* YOUR TASK:
Transcribe every record in full, keeping it exactly the same.

┌─ SOURCE MATERIAL

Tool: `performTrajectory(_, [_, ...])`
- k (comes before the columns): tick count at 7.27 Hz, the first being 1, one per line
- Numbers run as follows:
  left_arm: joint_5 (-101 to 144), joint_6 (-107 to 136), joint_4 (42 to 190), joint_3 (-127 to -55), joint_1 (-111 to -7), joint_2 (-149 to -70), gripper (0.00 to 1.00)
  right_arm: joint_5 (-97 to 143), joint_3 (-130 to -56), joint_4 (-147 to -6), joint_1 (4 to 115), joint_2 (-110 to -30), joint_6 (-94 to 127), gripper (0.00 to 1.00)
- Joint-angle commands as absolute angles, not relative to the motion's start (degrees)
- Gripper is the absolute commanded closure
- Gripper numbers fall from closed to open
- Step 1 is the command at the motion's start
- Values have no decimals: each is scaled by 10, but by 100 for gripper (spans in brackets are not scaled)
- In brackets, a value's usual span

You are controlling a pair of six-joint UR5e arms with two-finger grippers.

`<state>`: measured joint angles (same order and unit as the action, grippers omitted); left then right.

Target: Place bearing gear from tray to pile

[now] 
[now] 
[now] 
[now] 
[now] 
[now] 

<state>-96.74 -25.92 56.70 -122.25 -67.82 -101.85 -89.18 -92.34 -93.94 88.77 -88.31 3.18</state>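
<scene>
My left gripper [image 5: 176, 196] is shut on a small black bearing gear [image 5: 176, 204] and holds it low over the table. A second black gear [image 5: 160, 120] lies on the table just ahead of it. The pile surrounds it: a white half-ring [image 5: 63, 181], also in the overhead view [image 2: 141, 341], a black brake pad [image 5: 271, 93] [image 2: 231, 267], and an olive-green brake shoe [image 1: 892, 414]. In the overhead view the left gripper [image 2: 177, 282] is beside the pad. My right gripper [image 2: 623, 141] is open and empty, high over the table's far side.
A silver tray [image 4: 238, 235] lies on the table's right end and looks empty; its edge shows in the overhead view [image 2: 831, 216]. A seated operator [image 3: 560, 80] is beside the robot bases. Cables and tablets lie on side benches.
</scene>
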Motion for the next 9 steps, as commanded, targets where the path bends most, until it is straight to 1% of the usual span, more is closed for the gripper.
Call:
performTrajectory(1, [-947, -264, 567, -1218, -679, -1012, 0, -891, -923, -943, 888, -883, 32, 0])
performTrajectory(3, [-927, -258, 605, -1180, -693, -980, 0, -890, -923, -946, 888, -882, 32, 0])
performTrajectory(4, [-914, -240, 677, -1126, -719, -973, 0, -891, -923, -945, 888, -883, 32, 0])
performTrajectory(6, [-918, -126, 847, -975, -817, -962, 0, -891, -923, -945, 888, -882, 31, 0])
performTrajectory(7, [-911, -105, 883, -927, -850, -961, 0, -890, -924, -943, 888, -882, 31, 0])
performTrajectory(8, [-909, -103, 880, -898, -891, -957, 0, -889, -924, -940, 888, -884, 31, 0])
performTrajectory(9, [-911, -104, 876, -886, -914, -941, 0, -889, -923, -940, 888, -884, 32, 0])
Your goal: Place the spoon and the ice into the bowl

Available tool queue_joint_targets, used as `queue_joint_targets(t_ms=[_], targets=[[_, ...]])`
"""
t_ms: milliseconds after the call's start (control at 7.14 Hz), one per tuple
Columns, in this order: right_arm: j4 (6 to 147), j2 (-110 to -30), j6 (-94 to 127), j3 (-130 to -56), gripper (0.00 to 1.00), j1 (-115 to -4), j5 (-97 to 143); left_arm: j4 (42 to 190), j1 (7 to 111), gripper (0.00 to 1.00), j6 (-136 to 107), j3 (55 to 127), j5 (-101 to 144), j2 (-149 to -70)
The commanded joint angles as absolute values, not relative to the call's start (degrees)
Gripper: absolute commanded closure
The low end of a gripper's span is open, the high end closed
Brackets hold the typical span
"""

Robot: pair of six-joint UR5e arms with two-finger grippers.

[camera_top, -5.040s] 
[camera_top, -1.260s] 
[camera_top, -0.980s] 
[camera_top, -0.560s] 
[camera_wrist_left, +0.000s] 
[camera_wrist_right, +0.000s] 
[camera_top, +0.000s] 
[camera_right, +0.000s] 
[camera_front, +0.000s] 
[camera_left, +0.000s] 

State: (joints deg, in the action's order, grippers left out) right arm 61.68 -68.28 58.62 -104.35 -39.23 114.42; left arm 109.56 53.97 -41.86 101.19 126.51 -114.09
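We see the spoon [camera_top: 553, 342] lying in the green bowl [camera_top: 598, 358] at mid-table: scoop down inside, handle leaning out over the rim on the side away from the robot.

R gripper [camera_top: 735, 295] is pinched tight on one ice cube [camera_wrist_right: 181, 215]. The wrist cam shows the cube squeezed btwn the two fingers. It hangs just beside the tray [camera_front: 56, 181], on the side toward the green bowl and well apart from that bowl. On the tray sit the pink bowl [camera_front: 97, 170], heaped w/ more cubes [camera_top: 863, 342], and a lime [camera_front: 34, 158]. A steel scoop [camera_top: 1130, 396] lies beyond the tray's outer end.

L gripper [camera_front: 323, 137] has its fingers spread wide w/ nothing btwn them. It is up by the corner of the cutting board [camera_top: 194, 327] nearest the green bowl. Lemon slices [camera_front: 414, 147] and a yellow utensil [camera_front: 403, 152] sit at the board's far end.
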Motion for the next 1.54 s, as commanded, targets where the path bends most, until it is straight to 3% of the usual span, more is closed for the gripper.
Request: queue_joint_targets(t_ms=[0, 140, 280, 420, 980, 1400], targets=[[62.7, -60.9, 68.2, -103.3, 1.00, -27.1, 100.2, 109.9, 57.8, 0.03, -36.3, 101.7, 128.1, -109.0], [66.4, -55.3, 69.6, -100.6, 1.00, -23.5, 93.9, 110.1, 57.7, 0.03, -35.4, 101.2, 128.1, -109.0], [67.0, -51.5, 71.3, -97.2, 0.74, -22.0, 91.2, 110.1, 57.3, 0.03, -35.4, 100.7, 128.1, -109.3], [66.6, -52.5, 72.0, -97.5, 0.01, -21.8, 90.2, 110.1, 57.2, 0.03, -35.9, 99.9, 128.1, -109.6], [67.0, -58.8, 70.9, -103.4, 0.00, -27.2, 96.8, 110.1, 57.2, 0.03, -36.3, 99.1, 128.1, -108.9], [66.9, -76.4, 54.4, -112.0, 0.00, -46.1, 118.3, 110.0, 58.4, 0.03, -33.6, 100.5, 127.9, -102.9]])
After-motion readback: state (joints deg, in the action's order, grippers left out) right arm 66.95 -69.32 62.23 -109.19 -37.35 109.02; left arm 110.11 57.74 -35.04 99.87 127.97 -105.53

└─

* TASK RESULT:
Tool: `performTrajectory(_, [_, ...])`
- k (comes before the columns): tick count at 7.27 Hz, the first being 1, one per line
- Numbers run as follows:
  left_arm: joint_5 (-101 to 144), joint_6 (-107 to 136), joint_4 (42 to 190), joint_3 (-127 to -55), joint_1 (-111 to -7), joint_2 (-149 to -70), gripper (0.00 to 1.00)
  right_arm: joint_5 (-97 to 143), joint_3 (-130 to -56), joint_4 (-147 to -6), joint_1 (4 to 115), joint_2 (-110 to -30), joint_6 (-94 to 127), gripper (0.00 to 1.00)
- Joint-angle commands as absolute angles, not relative to the motion's start (degrees)
- Gripper is the absolute commanded closure
- Gripper numbers fall from closed to open
- Step 1 is the command at the motion's start
- Values have no decimals: each is scaled by 10, but by 100 for gripper (spans in brackets are not scaled)
- In brackets, a value's usual span

You are controlling a pair of six-joint UR5e arms with two-finger grippers.

`<state>`: measured joint angles (same order and unit as the action, grippers omitted); left then right.

Target: Place bearing gear from tray to pile

[now] 
[now] 
[now] 
[now] 
[now] 
[now] 

<state>-96.74 -25.92 56.70 -122.25 -67.82 -101.85 -89.18 -92.34 -93.94 88.77 -88.31 3.18</state>
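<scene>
My left gripper [image 5: 176, 196] is shut on a small black bearing gear [image 5: 176, 204] and holds it low over the table. A second black gear [image 5: 160, 120] lies on the table just ahead of it. The pile surrounds it: a white half-ring [image 5: 63, 181], also in the overhead view [image 2: 141, 341], a black brake pad [image 5: 271, 93] [image 2: 231, 267], and an olive-green brake shoe [image 1: 892, 414]. In the overhead view the left gripper [image 2: 177, 282] is beside the pad. My right gripper [image 2: 623, 141] is open and empty, high over the table's far side.
A silver tray [image 4: 238, 235] lies on the table's right end and looks empty; its edge shows in the overhead view [image 2: 831, 216]. A seated operator [image 3: 560, 80] is beside the robot bases. Cables and tablets lie on side benches.
</scene>
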Motion for the next 9 steps, as commanded, targets where the path bends most, until it is straight to 1% of the usual span, more is closed for the gripper.
Call:
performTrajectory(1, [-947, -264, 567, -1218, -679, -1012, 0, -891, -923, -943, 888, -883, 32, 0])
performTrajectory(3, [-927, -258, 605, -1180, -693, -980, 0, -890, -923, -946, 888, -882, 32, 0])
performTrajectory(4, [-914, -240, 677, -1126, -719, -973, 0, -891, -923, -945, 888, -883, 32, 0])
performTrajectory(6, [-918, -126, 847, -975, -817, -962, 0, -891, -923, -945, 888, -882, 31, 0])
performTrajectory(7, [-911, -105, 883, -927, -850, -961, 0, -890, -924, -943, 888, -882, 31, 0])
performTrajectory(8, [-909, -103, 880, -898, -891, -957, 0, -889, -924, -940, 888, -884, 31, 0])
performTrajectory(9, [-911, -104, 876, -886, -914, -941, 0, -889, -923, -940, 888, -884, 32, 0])
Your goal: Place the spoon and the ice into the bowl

Available tool queue_joint_targets, used as `queue_joint_targets(t_ms=[_], targets=[[_, ...]])`
"""
t_ms: milliseconds after the call's start (control at 7.14 Hz), one per tuple
Columns, in this order: right_arm: j4 (6 to 147), j2 (-110 to -30), j6 (-94 to 127), j3 (-130 to -56), gripper (0.00 to 1.00), j1 (-115 to -4), j5 (-97 to 143); left_arm: j4 (42 to 190), j1 (7 to 111), gripper (0.00 to 1.00), j6 (-136 to 107), j3 (55 to 127), j5 (-101 to 144), j2 (-149 to -70)
The commanded joint angles as absolute values, not relative to the call's start (degrees)
Gripper: absolute commanded closure
The low end of a gripper's span is open, the high end closed
Brackets hold the typical span
"""

Robot: pair of six-joint UR5e arms with two-finger grippers.

[camera_top, -5.040s] 
[camera_top, -1.260s] 
[camera_top, -0.980s] 
[camera_top, -0.560s] 
[camera_wrist_left, +0.000s] 
[camera_wrist_right, +0.000s] 
[camera_top, +0.000s] 
[camera_right, +0.000s] 
[camera_front, +0.000s] 
[camera_left, +0.000s] 

State: (joints deg, in the action's order, grippers left out) right arm 61.68 -68.28 58.62 -104.35 -39.23 114.42; left arm 109.56 53.97 -41.86 101.19 126.51 -114.09
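We see the spoon [camera_top: 553, 342] lying in the green bowl [camera_top: 598, 358] at mid-table: scoop down inside, handle leaning out over the rim on the side away from the robot.

R gripper [camera_top: 735, 295] is pinched tight on one ice cube [camera_wrist_right: 181, 215]. The wrist cam shows the cube squeezed btwn the two fingers. It hangs just beside the tray [camera_front: 56, 181], on the side toward the green bowl and well apart from that bowl. On the tray sit the pink bowl [camera_front: 97, 170], heaped w/ more cubes [camera_top: 863, 342], and a lime [camera_front: 34, 158]. A steel scoop [camera_top: 1130, 396] lies beyond the tray's outer end.

L gripper [camera_front: 323, 137] has its fingers spread wide w/ nothing btwn them. It is up by the corner of the cutting board [camera_top: 194, 327] nearest the green bowl. Lemon slices [camera_front: 414, 147] and a yellow utensil [camera_front: 403, 152] sit at the board's far end.
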Motion for the next 1.54 s, as commanded, targets where the path bends most, until it is straight to 3% of the usual span, more is closed for the gripper.
Request: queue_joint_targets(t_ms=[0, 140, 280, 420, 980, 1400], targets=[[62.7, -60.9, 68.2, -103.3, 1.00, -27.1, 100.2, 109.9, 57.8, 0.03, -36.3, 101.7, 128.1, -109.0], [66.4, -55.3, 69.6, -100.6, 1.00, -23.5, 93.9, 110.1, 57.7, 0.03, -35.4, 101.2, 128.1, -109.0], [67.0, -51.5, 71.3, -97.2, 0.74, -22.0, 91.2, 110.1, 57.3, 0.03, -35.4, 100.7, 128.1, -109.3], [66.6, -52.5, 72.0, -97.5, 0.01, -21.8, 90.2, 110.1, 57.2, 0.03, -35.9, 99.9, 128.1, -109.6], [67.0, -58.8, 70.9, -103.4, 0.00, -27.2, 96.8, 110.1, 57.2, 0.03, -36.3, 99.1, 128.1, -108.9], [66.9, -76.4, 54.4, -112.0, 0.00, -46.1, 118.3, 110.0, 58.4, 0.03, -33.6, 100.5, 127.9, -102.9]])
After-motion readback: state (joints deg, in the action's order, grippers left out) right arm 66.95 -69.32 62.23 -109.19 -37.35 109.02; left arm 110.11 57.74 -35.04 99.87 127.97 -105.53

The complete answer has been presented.